Exercise prompt - All of the data below should be copied exactly as it stands.

Supplied information -

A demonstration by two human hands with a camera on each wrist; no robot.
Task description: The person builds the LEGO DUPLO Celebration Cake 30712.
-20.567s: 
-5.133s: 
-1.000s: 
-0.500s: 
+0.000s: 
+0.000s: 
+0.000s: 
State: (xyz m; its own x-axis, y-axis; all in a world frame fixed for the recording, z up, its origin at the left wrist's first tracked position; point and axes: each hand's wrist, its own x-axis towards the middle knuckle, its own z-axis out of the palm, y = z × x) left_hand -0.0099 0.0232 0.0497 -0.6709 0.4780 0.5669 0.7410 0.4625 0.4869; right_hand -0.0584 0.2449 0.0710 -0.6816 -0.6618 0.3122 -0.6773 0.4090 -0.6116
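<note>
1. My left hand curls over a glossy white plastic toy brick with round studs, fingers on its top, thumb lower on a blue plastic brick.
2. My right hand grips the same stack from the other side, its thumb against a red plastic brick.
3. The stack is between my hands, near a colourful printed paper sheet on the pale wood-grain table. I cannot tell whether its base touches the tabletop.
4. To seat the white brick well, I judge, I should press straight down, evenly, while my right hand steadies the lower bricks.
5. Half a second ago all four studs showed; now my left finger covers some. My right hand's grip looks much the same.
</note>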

Expected output -
A demonstration by two human hands with a camera on each wrist; no robot.
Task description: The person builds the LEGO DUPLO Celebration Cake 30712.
-20.567s: 
-5.133s: 
-1.000s: 
-0.500s: 
+0.000s: 
+0.000s: 
+0.000s: 
State: (xyz m; its own x-axis, y-axis; all in a world frame fixed for the recording, z up, its origin at the left wrist's first tracked position; point and axes: each hand's wrist, its own x-axis towards the middle knuckle, its own z-axis out of the palm, y = z × x) left_hand -0.0099 0.0232 0.0497 -0.6709 0.4780 0.5669 0.7410 0.4625 0.4869; right_hand -0.0584 0.2449 0.0710 -0.6816 -0.6618 0.3122 -0.6773 0.4090 -0.6116
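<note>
1. My left hand curls over a glossy white plastic toy brick with round studs, fingers on its top, thumb lower on a blue plastic brick.
2. My right hand grips the same stack from the other side, its thumb against a red plastic brick.
3. The stack is between my hands, near a colourful printed paper sheet on the pale wood-grain table. I cannot tell whether its base touches the tabletop.
4. To seat the white brick well, I judge, I should press straight down, evenly, while my right hand steadies the lower bricks.
5. Half a second ago all four studs showed; now my left finger covers some. My right hand's grip looks much the same.
</note>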

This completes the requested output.